This application allows a user to store a secret key and retireve it. Additionally every key can have a maxinum number of allowed views after which it key is not available anymore. An optional expiry time for the secret can also be specified to assign TTL to it.
go run . if not already compiled, ./secret-server if compiled already
The following curl requests adds a secret abc which allows a maximum of 5 views and has an expiry time of NOW + 5 minutes
curl --request POST \
--url http://localhost/v1/secret \
--header 'content-type: application/x-www-form-urlencoded' \
--data secret=abc \
--data expireAfterViews=5 \
--data expireAfter=5
secret is the actual secret text we are storing
expireAfterViews specifies the maximum number of allowed views.
expireAfter specified number of minutes the secret should be available for, starting from NOW. Setting the value to 0 will mean that the secret never expires
An example of retieving the token stored under 176bd4fd-c312-43bf-91f7-03bde6326e6e hash:
curl --request GET --url http://localhost/v1/secret/176bd4fd-c312-43bf-91f7-03bde6326e6e
This app is a polyglot, different content types can be asked for when talking to the server.
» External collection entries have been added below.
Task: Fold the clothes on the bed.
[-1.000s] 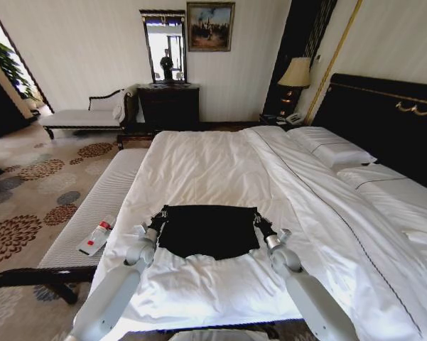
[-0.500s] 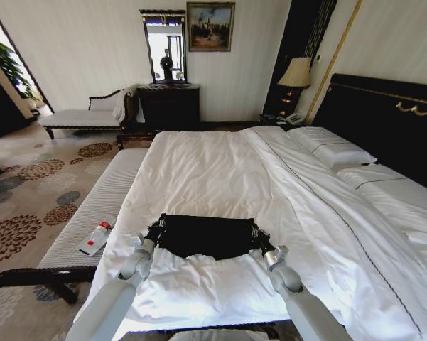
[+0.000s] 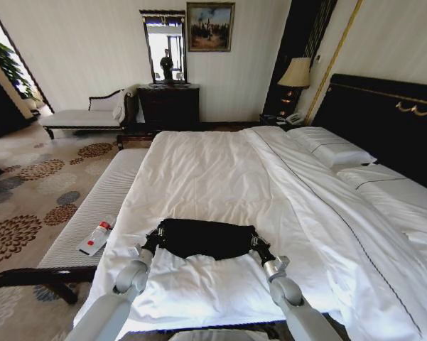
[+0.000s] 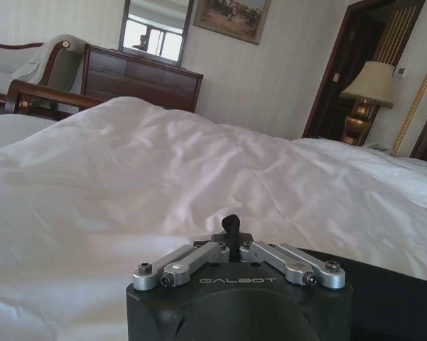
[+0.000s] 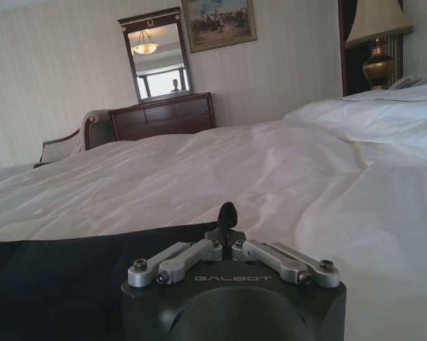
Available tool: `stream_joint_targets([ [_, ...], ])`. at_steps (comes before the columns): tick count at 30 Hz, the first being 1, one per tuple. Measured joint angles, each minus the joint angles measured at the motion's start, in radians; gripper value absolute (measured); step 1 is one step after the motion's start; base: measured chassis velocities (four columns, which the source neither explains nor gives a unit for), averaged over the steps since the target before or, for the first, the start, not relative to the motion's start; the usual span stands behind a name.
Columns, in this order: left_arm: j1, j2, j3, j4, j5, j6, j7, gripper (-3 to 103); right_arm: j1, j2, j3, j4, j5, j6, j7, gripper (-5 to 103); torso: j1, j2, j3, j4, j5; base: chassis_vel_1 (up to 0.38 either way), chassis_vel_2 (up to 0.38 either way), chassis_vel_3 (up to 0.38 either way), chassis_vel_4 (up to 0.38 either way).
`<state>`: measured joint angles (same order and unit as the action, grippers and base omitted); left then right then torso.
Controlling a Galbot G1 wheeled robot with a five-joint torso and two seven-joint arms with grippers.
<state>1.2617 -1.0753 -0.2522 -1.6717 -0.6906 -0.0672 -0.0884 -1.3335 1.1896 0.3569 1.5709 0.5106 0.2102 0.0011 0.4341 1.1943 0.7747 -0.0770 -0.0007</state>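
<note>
- The black T-shirt lies as a narrow band across the near end of the bed, on the white duvet; its lettering is out of sight
- Left gripper is pinched closed on the shirt's left end; right gripper is pinched closed on its right end; both sit low at the duvet
- In each wrist view the fingers meet in one dark tip
- A pale bench stands beside the bed on the left; a small white and red object rests on it
</note>
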Motion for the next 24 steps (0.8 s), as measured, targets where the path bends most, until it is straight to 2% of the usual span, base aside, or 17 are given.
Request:
stream_joint_targets([
  [10, 0.004, 0.004, -0.005, 0.006, 0.014, -0.002, 0.002, 1, -0.032, 0.005, 0.014, 0.013, -0.003, 0.019, -0.004, 1, 0.0, 0.0, 0.0, -0.0001, 0.0001, 0.0, 0.0, 0.0, 0.0],
  [18, 0.078, 0.01, 0.006, -0.016, 0.09, 0.017, -0.026, 1, -0.053, 0.0, 0.011, 0.01, -0.027, 0.042, -0.007, -2, 0.0, 0.0, 0.0, 0.0, 0.0001, 0.0, 0.0, 0.0, 0.0],
  [19, 0.095, 0.012, 0.004, -0.024, 0.095, 0.021, -0.029, -2, -0.061, -0.003, 0.011, 0.012, -0.028, 0.046, -0.008, 3, 0.0, 0.0, 0.0, 0.0, 0.0, 0.0, 0.0, 0.0, 0.0],
  [20, 0.095, 0.012, 0.004, -0.024, 0.095, 0.021, -0.029, -2, -0.061, -0.003, 0.011, 0.012, -0.028, 0.046, -0.008, 3, 0.0, 0.0, 0.0, 0.0, 0.0, 0.0, 0.0, 0.0, 0.0],
  [23, 0.158, 0.023, -0.028, -0.051, 0.116, 0.023, -0.028, 14, -0.106, -0.02, 0.009, 0.026, -0.052, 0.064, -0.023, 14, 0.0, 0.0, 0.0, 0.0, 0.0001, 0.0, 0.0, 0.0, 0.0],
  [24, 0.158, 0.023, -0.028, -0.051, 0.116, 0.023, -0.028, 14, -0.106, -0.02, 0.009, 0.026, -0.052, 0.064, -0.023, 14, 0.0, 0.0, 0.0, 0.0, 0.0001, 0.0, 0.0, 0.0, 0.0],
])
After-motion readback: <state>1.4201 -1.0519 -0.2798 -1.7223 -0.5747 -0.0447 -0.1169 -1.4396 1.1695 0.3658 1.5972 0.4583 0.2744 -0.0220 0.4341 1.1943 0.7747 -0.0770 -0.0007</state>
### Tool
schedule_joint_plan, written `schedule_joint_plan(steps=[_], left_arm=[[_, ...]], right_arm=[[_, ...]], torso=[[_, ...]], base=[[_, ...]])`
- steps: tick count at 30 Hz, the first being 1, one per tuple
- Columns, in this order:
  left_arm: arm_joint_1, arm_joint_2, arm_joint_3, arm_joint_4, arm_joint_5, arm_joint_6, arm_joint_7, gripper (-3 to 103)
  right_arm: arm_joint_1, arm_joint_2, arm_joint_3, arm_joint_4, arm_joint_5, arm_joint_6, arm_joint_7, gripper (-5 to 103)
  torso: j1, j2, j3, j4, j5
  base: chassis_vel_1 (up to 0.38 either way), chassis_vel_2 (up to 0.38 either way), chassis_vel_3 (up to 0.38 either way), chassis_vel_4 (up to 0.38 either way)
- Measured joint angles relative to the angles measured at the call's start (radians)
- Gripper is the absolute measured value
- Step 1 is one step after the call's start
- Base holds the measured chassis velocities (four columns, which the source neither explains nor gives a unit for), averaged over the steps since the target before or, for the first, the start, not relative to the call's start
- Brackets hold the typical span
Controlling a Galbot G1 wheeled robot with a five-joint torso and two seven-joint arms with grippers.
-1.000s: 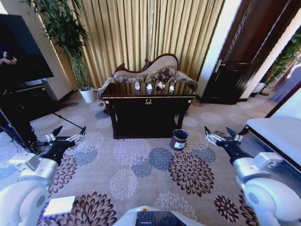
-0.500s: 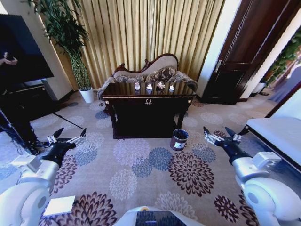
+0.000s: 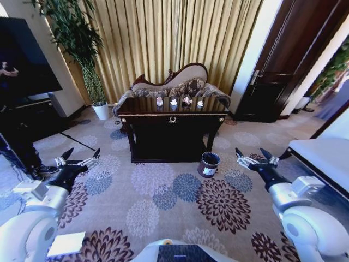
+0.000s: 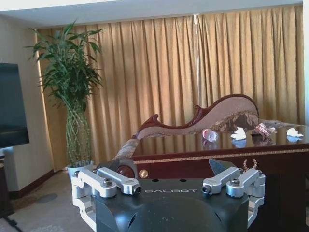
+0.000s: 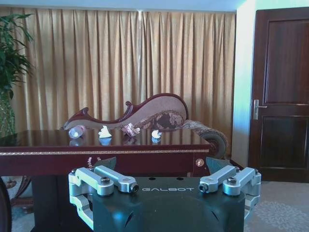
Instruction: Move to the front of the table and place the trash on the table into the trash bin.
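We should square up to the table's [image 3: 172,113] front edge, left gripper [image 3: 77,159] and right gripper [image 3: 255,159] both splayed wide and empty.

A formal sitting room: gold curtains [image 3: 174,38], an ornate sofa [image 3: 172,84], floral carpet [image 3: 163,202], a potted plant [image 3: 82,49], a dark wooden door [image 3: 283,60].
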Motion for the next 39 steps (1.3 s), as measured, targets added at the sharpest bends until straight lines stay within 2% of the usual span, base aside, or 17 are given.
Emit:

Currently, the following are supported:
application/jsonapplication/xml
The usual go test ./... will do the trick. Test suites were written using Gingko testing framework.
Prometheus-compatible profiling is under the /metrics endpoint. Apart of the standard stats, the following custom ones are present
# HELP http_PersistSecret POST /secret
# TYPE http_PersistSecret summary
http_PersistSecret{quantile="0.5"} 1135.147
http_PersistSecret{quantile="0.95"} 1221.2900000000002
http_PersistSecret{quantile="0.99"} 11313.705
http_PersistSecret_sum 53868.27700000001
http_PersistSecret_count 40
# HELP http_ViewSecret GET /secret/{hash}
# TYPE http_ViewSecret summary
http_ViewSecret{quantile="0.5"} 646.195
http_ViewSecret{quantile="0.95"} 1135.2140000000002
http_ViewSecret{quantile="0.99"} 1249.079
http_ViewSecret_sum 32707.387000000006
http_ViewSecret_count 46
I implemented CQRS to some extent, although I did not go as far as adding domain events due to the scope of the task and the time contraints. The commands and events are clearly separated, making it easy to test and understand the business logic in the Secret domain. The limitation of such approach is that when the secret is retrieved, the stale view is created. I made the assumption that this is acceptable sacrifice command query segragation required. I also assumed that failing to deduct the number of remaining views is not critical for secret to be retrieved, it is logged but it does not stop the secret from being server to the end user.
For the same reasons, I use in memory storage for end to end testing, not Mongo.
OpenAPI spec did not specify error code for the unrecoverable runtime error, but I took the liberty to return properly formatted 500 error in such a case.